The Plegma dataset: Domestic appliance-level and aggregate electricity demand with metadata from Greece

The Plegma dataset includes smart-meter data from 13 Greek households, featuring electric measurements, environmental data, and sociodemographic and building characteristics. With both quantitative and qualitative components, it is a valuable source for creating energy-saving services.
The Plegma dataset: Domestic  appliance-level and aggregate  electricity demand with metadata  from Greece
Like

Share this post

Choose a social network to share with, or copy the URL to share elsewhere

This is a representation of how your post may appear on social media. The actual post will vary between social networks

The increasing availability of smart meter data has catalyzed the creation of innovative energy-saving solutions, including demand response, personalized energy feedback, and non-intrusive load monitoring applications. These technologies depend heavily on sophisticated machine learning models that are trained on robust datasets detailing energy consumption. The accuracy and reliability of these applications hinge on real-world data collection.
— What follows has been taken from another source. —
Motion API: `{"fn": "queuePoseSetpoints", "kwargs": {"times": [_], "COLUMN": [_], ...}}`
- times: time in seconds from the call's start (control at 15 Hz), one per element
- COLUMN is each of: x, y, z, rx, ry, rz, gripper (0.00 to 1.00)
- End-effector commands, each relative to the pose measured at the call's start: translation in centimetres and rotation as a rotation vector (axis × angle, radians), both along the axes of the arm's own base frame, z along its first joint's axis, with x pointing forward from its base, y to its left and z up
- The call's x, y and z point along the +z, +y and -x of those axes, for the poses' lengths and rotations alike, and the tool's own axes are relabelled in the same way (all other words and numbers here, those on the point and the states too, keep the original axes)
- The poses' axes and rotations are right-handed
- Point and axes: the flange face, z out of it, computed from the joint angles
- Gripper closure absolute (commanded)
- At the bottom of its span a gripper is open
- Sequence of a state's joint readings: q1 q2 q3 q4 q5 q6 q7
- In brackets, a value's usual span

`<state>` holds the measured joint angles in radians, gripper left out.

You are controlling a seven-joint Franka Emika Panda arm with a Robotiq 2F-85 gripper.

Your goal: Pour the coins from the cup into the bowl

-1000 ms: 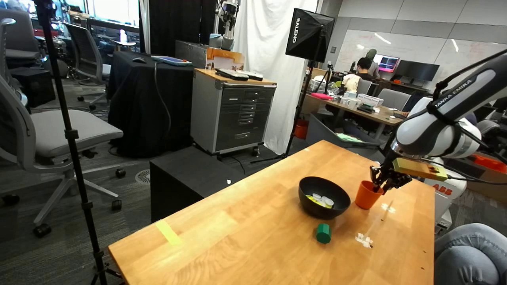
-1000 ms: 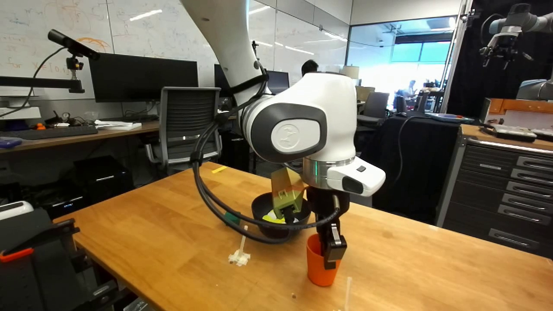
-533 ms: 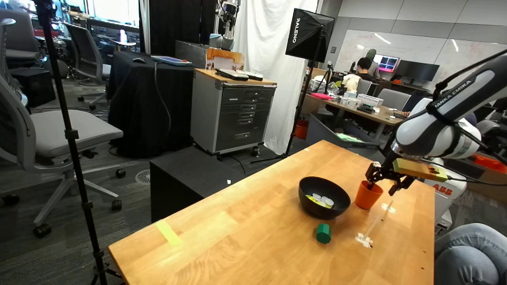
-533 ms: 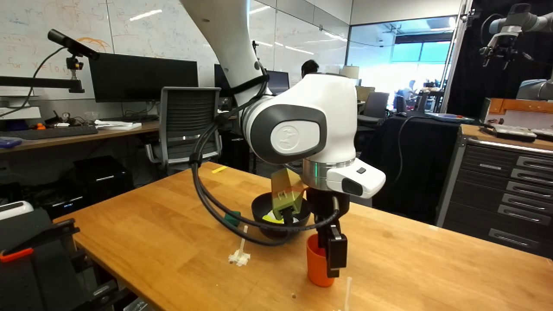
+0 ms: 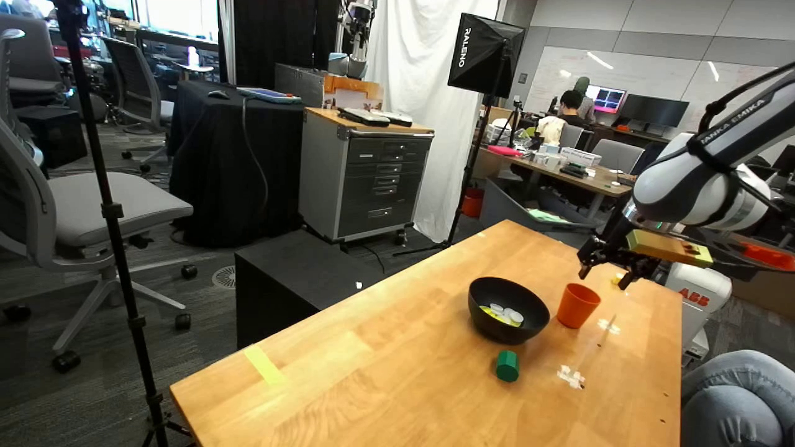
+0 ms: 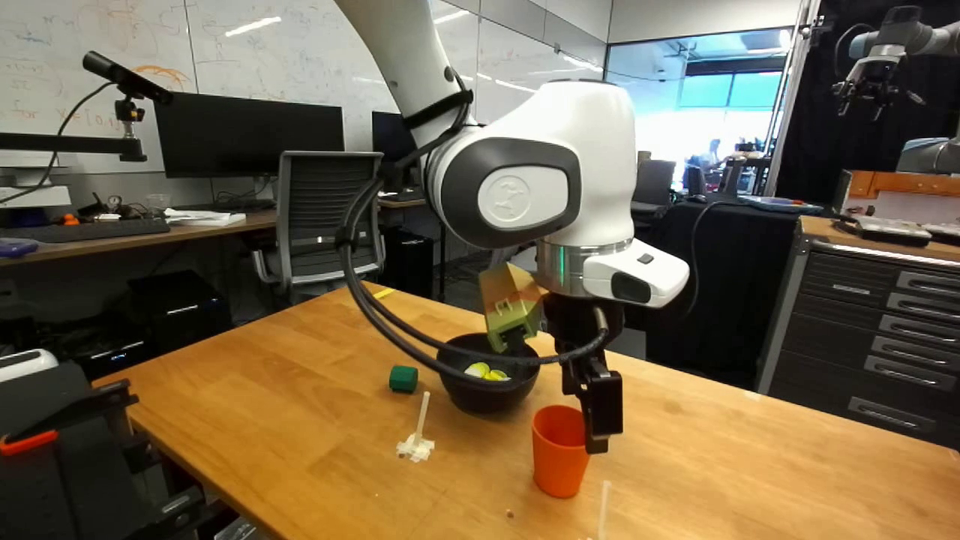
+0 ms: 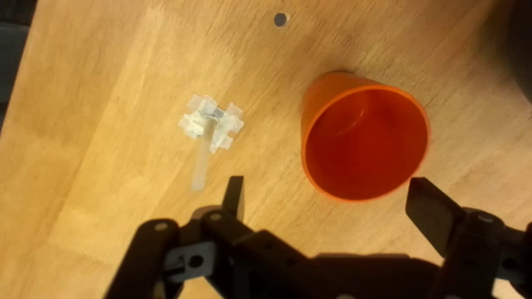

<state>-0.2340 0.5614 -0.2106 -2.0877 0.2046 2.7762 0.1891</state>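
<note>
Where the black two-finger mechanical hand (image 7: 326,189) hangs over the work, its jaws stand wide apart w/ nothing held btwn them. Just below & offset, the orange tapered cup (image 6: 556,459), prob. plastic, stands upright on the pale wooden tabletop (image 5: 372,366); in the wrist view nothing shows inside. Next outward, nr. the cup but apart, sits the round black bowl (image 5: 526,302), matl. unclear. Flat round white & yellow coins (image 5: 509,314), prob. plastic, lie in it. Judged status: pour complete; withdrawal prob. the only op. left.

CAUTION 1: if the hand shifts sideways w/o rising first, a fingertip (image 7: 434,218) could hook the cup rim; since the cup looks unloaded, it would prob. topple easily, poss. against the bowl. Exact clearance can't be read. CAUTION 2: if the white & grey robot arm (image 6: 517,199) swings low over the bowl, the drooping black cable loop (image 6: 348,238) could drag it & scatter the coins.

Surroundings: a thin whitish rod (image 7: 203,155) w/ masking tape (image 7: 226,126) at its base stands nr. the cup, likely nearest obstacle to the hand; a similar rod (image 6: 422,420) stands farther off. Green faceted block (image 5: 507,366) rests nr. the bowl, apart. Olive box-shaped wrist unit (image 6: 511,304) partly blocks sight of the bowl in an exterior view. Person's denim-clad knee (image 5: 736,397) is just beside the tabletop edge: keep swing clear.
</note>
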Motion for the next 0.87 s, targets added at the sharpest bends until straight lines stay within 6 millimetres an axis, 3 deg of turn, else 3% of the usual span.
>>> {"fn": "queuePoseSetpoints", "kwargs": {"times": [0.0,0.27,0.47,0.53,0.6,0.8], "x": [4.0,7.1,8.3,8.3,7.2,7.2], "y": [0.7,0.7,0.5,0.5,0.4,0.5], "z": [2.1,4.0,5.3,5.5,4.5,4.7], "rx": [0.148,0.339,0.461,0.479,0.418,0.422], "ry": [0.058,0.17,0.283,0.341,0.279,0.291], "rz": [-0.06,-0.111,-0.149,-0.165,-0.146,-0.152], "gripper": [0.0,0.0,0.0,0.0,0.0,0.0]}}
Our recent publication in Scientific Data from Nature (check out our article here) showcases the Plegma dataset, a significant resource in this research field. This dataset provides comprehensive household energy consumption data collected at 10-second intervals from 13 distinct households over the span of a year. It also integrates environmental conditions, such as humidity and temperature, alongside demographic insights and user behaviors, facilitating both quantitative and qualitative research.

Plegma Dataset Overview
Plegma Dataset Overview

As a pioneering dataset in Greece, Plegma offers high-frequency electricity measurements that capture typical consumption patterns of Mediterranean households, including the use of devices like air conditioners and electric water boilers that are not commonly recorded in similar datasets. With over 218 million readings collected from 88 meters and sensors, this dataset serves as a valuable resource for researchers and developers.
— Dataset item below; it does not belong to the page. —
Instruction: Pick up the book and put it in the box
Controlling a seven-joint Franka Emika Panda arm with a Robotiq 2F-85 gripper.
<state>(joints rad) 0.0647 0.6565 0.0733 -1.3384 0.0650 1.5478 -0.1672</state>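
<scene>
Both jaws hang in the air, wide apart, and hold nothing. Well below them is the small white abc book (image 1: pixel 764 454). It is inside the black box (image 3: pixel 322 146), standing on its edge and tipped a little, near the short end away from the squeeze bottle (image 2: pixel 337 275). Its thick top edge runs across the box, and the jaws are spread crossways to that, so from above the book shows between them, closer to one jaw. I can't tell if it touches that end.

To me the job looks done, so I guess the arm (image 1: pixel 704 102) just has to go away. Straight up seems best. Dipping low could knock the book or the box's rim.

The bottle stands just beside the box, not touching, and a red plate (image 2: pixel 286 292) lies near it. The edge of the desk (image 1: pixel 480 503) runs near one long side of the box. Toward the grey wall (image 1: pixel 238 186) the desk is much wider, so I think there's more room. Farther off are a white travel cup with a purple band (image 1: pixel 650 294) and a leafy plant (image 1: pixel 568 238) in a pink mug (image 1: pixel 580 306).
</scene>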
From a technical standpoint, creating an end-to-end data collection pipeline presented significant challenges, particularly in engaging users and incentivizing their participation. The houses participating in the data collection process are part of the Athenian energy community which constitutes a newly established non-profit energy community in the municipality of Attika in Greece. In order to enhance user engagement in data collection, the developed energy monitoring system was extended to incorporate an intuitive graphical user interface to help participants to monitor and visualize their energy consumption patterns in real time.  Our solution was developed in partnership with Plegma Labs (check Plegma Labs website), which provided valuable input on optimal data collection practices and shared their infrastructure to support our efforts. An illustrative overview of our framework shows how monitored devices communicate with the IoT gateway and transmit data every 10 seconds. For reliable, scalable, and high-performing equipment in our data collection and monitoring system, we utilized commercially available hardware from renowned home automation companies such as Aeotec and Qubino. The Raspberry Pi was selected as the IoT gateway due to its well-known suitability and versatility in home automation scenarios.
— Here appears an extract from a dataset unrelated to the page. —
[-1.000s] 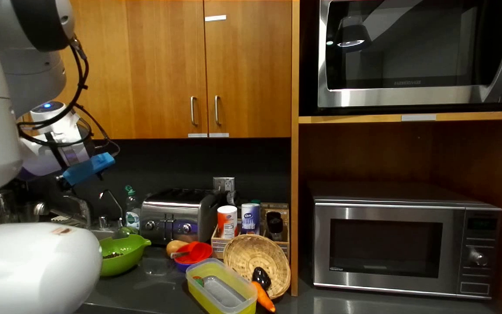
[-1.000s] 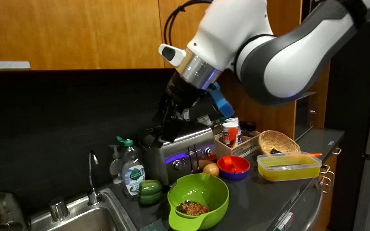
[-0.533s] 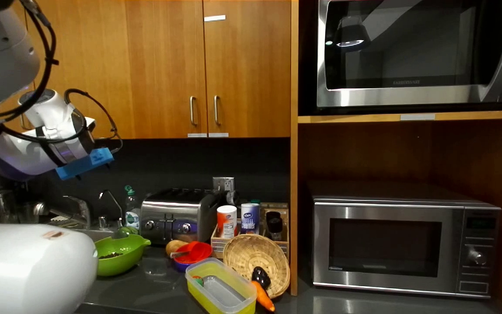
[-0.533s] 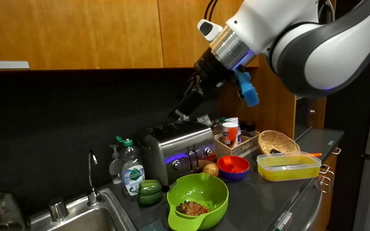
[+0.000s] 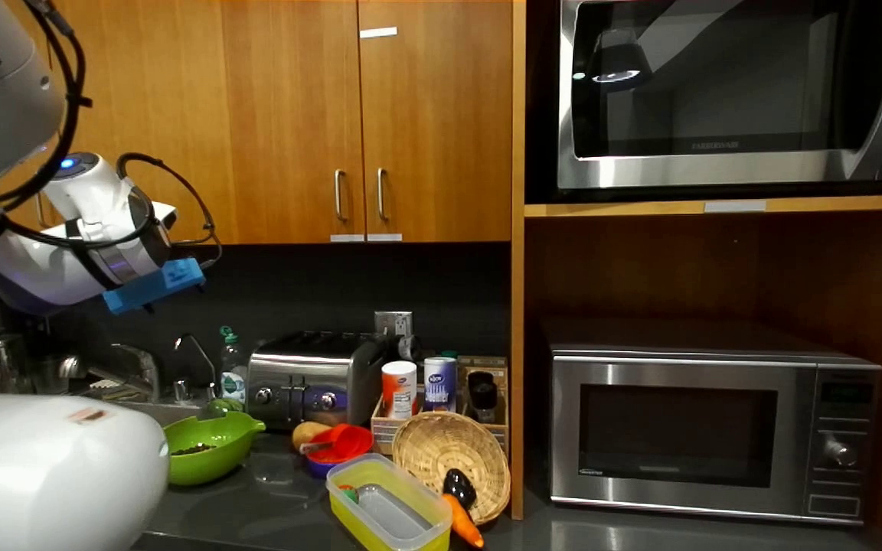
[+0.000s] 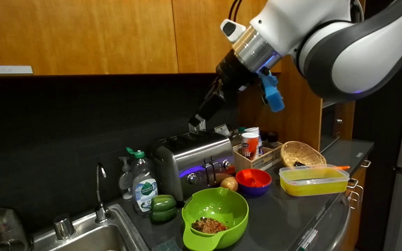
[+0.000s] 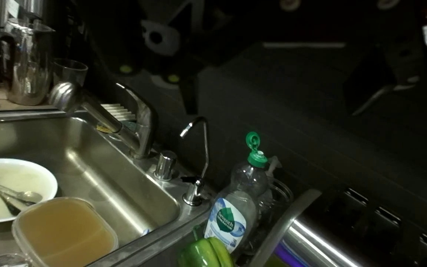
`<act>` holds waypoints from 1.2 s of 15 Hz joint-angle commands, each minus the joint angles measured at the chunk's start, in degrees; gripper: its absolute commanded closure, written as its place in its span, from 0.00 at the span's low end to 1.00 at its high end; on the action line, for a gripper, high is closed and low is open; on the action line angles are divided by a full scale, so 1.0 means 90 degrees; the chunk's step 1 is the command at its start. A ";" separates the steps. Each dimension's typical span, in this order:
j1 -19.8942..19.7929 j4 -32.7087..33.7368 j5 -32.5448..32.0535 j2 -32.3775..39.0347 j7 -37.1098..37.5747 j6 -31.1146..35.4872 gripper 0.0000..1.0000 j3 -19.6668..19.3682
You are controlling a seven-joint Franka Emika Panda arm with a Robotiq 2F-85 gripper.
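while the gripper (image 6: 198, 118) hovers, the toaster (image 6: 196, 162) stands lower, apart.

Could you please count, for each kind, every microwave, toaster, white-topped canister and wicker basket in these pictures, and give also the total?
Microwaves: 2
Toaster: 1
White-topped canisters: 2
Wicker basket: 1
Total: 6

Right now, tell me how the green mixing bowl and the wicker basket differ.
The green mixing bowl is smooth and glossy; the wicker basket is tan and woven. The bowl stands upright, while the basket is tilted. The bowl's rim juts out into a lip, whereas the basket's looks plainly round. Both are on the dark countertop.
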 commanded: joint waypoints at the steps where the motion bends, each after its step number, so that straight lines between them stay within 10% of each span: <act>1: -0.0515 0.0099 0.0108 -0.0145 0.0476 -0.0752 0.00 0.0134; 6: -0.0917 0.0167 0.0146 -0.0091 0.1016 -0.1972 0.00 0.0094; 18: -0.0312 0.0164 0.1684 -0.0388 0.0839 -0.3529 0.00 -0.0508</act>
Overview of the developed energy monitoring and collection framework.
Overview of the developed energy monitoring and collection framework.

The data acquisition process includes the following stages:

  •  Monitored devices initially communicate with the IoT gateway using the Z-Wave communication protocol.
  • The gateway then forwards the data to a central database server, equipped with AMD 2nd generation EPYC CPUs (8 VCPU, 16 GB RAM), and stores it in a PostgreSQL database, utilizing a RESTful API for secure data management.
  • The collected data is accessible through a custom GUI application, which interacts with the database server via RESTful API calls.

Our choice of the Z-Wave communication protocol was due to its design for connected home technology and its recommendation for the SMETS2 ecosystem. It provides better reliability and coverage compared to other wireless technologies such as Bluetooth and Zigbee. Z-Wave also stands out for its power efficiency, especially compared to WiFi, which is crucial for battery-powered devices like environmental sensors. A significant advantage of Z-Wave is its mesh network topology, where every device can act as a repeater, extending the network’s range and enhancing its reliability by finding alternative communication paths if one is compromised.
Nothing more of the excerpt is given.